I do think you need to let her go, as painlessly as possible, and above all do NOT have her as a bridesmaid at your wedding.

I don't get all this feeling like you 'owe' someone to be your bridesmaid.
Bugger that.

Although I speak as a woman who chose not to have any bridesmaids at my wedding.

TurquoiseDress · 21/11/2018 00:35

Also, from what you've written, she sounds like she has some real psychological issues, or maybe even a personality disorder (not that I'm trying to trivialise this).

I think you need to let her go, gently, but make sure the message is clear and firm.

TurquoiseDress · 21/11/2018 00:38

Oops I've just read OP's update on page 8.

Yay! you now sound liberated Grin

Vivianebrezilletbrooks · 21/11/2018 02:16

You need to bin her. She sounds like someone I knew as a teenager with the silent treatment and strops and I binned her less than a month after I left school(shoulda done it months before when I had the perfect chance to!) and you'll feel heaps better when you do.
I've recently cut off with someone who was nothing more than someone I chatted to occasionally at school who has turned into a completely different person since, totally self centred and up her own arse these days and has turned into the antithesis of nearly everything I believe in.She's not even noticed I've cut her off.
I feel better for doing it.
So will you, OP. Best of luck Smile

Vivianebrezilletbrooks · 21/11/2018 02:20

Oops I meant not noticed!
Just read your update, well done!
Now you can get onto the wedding planning..Best of luck with that too!

MrsDrudge · 21/11/2018 02:35

Why are you even friends with her? She contributes nothing but stress to your relationship. I would let her go (easy for me to say though- it’s a difficult thing to do, especially as you sound so loyal and considerate.)

justilou1 · 21/11/2018 02:50

She’s totally going to turn up at your hen’s do like Maleficent at Sleeping Beauty’s christening.... you might want to change that venue, darling....

Italiangreyhound · 21/11/2018 03:21

Good news, OP, well done. Thanks

BeatriceBee · 21/11/2018 06:49

This is not a friendship, she is using you Get rid and fast Don't look back Hope you have a beautiful wedding!

everydaymum · 21/11/2018 08:11

Has she had anything to do with the planning? Doe she have contact details for any of your suppliers? Maybe reconfirm all of your arrangements in case she goes rogue and starts cancelling things!

hellsbellsmelons · 21/11/2018 08:51

Well done OP.
I really hope that's the end of it.
Enjoy your hen do and your wedding.
Congratulations!

ThisTooShallPassInTime · 21/11/2018 08:59

This reply has been deleted

Message withdrawn at poster's request.

ThisTooShallPassInTime · 21/11/2018 09:00

Oops I missed the update too!

Well done x

Prawnofthepatriarchy · 21/11/2018 09:04

As PP have said, please make sure this deranged woman doesn't cancel anything you've booked for the wedding. From what you say it doesn't seem unlikely.

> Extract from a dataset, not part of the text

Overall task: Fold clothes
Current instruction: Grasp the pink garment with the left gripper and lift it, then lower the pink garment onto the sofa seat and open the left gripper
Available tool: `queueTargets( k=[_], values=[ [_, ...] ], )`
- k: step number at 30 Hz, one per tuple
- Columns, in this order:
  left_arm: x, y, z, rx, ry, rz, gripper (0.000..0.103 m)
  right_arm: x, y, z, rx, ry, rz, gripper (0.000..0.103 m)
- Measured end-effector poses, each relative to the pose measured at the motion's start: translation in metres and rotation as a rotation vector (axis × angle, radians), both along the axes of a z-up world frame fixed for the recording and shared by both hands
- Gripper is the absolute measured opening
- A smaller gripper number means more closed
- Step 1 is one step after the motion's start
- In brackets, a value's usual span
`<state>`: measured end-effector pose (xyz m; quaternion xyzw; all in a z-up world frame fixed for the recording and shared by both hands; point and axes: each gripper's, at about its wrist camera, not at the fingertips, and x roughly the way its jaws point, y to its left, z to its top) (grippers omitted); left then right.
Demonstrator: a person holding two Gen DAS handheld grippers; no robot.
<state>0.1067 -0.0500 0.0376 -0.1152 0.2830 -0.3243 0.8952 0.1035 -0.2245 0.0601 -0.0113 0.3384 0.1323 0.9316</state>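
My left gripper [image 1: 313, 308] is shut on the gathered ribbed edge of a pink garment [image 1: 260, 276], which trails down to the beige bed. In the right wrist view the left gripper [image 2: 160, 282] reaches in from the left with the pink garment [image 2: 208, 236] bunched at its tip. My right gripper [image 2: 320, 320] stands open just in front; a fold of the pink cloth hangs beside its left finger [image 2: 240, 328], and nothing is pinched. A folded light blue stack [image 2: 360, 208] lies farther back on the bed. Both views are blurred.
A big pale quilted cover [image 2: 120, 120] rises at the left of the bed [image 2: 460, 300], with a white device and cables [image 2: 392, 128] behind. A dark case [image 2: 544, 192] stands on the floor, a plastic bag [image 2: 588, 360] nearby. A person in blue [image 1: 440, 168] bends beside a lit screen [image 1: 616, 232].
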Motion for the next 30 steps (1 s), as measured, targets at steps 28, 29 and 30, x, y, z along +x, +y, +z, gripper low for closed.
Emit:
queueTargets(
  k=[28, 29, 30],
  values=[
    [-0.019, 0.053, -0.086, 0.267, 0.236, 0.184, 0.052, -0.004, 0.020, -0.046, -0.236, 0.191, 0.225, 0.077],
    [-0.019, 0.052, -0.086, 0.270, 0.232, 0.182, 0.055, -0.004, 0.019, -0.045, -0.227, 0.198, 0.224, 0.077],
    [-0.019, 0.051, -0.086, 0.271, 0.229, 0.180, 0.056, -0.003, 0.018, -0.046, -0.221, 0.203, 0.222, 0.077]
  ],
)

morningconstitutional2017 · 21/11/2018 09:24

Dear me. It sounds like this 'friend' is a real problem - you are in no way to blame for her behaviour. Everyone else has cut ties with her - why should you be the only one to go on tolerating her? It's sad for her but if even her own family have nothing to do with her, that says it all, doesn't it?

You've allowed yourself to be a doormat for her to kick for long enough and it's time to stop. I'd cut off contact NOW and enjoy the rest of your life with your family, friends, and best of all your new husband. Best of luck OP. Flowers

BumbleBeee69 · 21/11/2018 09:28

tbh OP, I thin she's still sat in STUNNED SILENCE that someone has literally told to her do one Grin

Wineandpyjamas · 21/11/2018 09:36

Bravo OP! Just caught up on the thread. Hopefully she’ll stay quiet and you can get on with enjoying planning your wedding!